### Work request
Working from the entries below, give again each line from the first through the one containing "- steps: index", exactly and with nothing else.

### Records provided
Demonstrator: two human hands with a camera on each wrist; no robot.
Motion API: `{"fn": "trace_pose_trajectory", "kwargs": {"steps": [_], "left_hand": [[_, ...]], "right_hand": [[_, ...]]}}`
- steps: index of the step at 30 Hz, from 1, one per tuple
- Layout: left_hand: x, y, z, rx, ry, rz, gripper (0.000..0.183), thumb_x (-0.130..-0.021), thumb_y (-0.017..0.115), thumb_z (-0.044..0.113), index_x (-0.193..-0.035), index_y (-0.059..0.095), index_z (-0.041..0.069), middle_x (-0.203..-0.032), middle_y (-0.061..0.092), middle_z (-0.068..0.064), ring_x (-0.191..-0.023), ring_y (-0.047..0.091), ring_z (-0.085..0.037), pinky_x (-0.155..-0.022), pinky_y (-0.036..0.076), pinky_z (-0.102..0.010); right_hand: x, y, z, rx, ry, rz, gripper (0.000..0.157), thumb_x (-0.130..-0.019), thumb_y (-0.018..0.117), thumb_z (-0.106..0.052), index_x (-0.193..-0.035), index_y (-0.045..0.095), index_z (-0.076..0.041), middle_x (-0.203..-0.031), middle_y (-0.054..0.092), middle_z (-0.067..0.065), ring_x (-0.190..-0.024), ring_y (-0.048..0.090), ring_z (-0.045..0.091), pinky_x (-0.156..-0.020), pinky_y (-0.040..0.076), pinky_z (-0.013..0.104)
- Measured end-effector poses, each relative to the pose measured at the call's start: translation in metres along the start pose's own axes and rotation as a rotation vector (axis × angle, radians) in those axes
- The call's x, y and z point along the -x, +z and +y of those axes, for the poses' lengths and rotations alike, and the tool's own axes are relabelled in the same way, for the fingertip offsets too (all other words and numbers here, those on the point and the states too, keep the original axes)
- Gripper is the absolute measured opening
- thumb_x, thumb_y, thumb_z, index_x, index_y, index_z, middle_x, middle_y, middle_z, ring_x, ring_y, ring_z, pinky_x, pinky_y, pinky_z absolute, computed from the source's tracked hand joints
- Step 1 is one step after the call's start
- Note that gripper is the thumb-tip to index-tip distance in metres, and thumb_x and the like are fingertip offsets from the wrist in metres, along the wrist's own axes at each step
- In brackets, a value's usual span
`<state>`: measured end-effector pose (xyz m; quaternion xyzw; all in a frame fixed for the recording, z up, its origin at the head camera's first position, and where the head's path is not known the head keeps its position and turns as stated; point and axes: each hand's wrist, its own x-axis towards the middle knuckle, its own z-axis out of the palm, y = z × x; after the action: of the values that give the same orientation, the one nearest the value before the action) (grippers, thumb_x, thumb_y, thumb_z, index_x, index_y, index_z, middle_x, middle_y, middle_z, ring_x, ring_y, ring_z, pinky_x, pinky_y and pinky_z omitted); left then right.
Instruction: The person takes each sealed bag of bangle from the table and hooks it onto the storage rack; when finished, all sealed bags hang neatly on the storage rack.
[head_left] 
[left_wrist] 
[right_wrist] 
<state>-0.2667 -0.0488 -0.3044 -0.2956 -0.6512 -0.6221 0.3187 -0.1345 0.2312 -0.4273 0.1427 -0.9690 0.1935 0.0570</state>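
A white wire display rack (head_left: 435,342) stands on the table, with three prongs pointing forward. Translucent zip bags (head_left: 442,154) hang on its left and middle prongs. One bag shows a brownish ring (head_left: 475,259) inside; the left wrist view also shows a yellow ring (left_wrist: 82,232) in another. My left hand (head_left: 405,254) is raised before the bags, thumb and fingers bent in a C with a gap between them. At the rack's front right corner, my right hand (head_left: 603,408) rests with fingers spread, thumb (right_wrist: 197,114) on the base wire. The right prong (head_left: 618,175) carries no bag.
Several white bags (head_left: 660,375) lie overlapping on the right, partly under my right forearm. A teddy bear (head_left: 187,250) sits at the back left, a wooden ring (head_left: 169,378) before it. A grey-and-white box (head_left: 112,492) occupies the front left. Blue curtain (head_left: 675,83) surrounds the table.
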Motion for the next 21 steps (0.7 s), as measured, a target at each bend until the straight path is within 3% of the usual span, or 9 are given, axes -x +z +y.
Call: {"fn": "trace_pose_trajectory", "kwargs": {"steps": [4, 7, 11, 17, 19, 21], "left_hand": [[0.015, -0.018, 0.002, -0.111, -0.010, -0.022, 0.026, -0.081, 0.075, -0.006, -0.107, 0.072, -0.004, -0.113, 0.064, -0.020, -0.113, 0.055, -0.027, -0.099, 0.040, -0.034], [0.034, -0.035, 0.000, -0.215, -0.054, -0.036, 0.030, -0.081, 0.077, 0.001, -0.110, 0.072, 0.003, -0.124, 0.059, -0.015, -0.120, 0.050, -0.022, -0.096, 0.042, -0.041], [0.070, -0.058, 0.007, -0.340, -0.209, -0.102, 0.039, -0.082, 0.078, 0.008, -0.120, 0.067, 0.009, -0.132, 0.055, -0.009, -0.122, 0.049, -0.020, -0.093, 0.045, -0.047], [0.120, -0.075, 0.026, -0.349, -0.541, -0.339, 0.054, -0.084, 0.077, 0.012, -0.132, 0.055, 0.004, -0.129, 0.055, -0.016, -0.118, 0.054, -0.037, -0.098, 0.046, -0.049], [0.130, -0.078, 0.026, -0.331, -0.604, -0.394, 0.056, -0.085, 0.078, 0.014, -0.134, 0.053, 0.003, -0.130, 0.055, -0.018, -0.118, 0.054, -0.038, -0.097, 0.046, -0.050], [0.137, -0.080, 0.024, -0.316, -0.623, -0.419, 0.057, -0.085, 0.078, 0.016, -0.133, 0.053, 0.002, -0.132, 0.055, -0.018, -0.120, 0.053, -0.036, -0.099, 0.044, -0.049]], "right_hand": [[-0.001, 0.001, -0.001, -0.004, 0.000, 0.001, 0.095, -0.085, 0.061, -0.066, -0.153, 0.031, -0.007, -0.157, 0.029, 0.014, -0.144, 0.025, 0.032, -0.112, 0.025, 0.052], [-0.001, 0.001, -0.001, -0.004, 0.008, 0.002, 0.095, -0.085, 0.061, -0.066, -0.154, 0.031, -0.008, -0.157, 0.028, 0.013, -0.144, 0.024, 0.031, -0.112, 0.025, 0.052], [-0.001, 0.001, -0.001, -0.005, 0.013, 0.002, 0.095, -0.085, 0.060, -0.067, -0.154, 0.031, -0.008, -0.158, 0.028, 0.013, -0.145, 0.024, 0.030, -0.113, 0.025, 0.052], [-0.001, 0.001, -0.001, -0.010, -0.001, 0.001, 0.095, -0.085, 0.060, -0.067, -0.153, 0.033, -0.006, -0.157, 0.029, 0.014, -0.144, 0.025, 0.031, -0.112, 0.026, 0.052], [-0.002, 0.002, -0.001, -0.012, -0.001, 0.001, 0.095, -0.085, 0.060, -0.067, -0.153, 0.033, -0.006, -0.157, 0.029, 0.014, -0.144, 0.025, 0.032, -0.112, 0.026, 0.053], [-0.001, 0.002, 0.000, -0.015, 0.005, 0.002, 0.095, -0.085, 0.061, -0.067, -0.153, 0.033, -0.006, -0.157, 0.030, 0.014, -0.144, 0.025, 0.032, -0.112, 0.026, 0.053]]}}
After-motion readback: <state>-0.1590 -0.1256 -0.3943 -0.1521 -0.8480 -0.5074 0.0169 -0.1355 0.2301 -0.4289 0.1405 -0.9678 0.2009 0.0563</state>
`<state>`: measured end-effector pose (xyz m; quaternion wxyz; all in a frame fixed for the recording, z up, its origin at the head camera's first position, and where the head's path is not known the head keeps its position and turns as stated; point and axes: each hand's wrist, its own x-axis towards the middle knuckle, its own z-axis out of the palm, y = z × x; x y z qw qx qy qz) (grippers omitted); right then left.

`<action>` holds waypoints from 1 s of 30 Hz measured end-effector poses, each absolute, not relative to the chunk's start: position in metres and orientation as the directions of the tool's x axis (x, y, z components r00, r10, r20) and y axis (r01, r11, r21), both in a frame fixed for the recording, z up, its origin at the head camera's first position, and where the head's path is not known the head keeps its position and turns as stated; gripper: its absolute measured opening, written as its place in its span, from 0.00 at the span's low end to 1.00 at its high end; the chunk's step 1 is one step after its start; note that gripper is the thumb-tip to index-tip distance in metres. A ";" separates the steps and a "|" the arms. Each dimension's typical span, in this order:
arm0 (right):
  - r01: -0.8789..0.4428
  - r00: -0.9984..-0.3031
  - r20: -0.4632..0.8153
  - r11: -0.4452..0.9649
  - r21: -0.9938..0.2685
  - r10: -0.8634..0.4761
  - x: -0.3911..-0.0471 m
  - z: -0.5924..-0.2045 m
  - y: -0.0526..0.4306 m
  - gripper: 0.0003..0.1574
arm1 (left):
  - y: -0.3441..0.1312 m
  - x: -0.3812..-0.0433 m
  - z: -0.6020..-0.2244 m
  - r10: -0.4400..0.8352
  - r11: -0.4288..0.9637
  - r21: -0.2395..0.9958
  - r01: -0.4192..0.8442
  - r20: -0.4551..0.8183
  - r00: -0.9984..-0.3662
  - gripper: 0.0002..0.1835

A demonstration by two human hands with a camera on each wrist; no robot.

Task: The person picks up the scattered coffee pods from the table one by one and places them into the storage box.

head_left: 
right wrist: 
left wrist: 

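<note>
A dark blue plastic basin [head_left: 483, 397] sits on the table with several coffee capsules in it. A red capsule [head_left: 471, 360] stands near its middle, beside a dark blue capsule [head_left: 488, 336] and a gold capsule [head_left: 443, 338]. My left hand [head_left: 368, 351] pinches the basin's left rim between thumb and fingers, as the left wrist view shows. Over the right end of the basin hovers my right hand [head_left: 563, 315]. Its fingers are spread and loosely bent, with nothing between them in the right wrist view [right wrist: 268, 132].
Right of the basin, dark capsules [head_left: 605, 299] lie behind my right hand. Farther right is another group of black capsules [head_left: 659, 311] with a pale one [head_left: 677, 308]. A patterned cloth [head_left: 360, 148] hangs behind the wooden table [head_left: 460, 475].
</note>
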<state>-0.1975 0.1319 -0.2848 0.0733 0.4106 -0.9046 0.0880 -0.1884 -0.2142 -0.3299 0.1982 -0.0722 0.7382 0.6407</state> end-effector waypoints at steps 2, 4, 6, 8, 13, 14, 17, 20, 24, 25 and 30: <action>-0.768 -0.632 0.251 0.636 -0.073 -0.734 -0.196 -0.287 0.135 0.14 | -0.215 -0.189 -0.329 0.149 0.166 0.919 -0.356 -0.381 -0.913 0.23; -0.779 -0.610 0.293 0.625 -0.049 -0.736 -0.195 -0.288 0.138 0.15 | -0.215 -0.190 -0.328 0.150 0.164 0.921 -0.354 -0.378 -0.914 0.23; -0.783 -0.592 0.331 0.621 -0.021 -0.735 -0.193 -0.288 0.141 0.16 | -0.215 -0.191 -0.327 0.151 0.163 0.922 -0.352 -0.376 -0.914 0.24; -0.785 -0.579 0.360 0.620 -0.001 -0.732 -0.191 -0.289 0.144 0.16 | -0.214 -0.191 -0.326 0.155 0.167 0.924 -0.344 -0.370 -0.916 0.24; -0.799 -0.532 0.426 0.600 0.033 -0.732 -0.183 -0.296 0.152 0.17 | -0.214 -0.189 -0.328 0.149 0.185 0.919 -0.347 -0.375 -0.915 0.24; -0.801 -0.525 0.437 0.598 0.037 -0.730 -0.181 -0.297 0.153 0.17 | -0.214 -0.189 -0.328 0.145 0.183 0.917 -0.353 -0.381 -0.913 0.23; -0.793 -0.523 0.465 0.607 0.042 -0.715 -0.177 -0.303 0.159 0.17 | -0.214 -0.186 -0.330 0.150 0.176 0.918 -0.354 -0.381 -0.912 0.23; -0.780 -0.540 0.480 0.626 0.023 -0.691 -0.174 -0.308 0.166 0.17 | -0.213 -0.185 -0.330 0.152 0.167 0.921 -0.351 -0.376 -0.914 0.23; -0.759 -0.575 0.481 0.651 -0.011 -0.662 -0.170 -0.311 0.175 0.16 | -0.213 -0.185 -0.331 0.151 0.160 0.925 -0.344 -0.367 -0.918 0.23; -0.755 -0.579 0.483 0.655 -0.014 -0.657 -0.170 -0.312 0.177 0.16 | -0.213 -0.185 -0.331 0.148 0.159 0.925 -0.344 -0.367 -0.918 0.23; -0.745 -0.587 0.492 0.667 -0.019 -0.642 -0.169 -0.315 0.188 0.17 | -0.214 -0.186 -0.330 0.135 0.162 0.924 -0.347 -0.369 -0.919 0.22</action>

### Task result
Demonstrator: two human hands with a camera on each wrist; no robot.
Motion API: `{"fn": "trace_pose_trajectory", "kwargs": {"steps": [_], "left_hand": [[_, ...]], "right_hand": [[_, ...]]}}`
- steps: index of the step at 30 Hz, from 1, one per tuple

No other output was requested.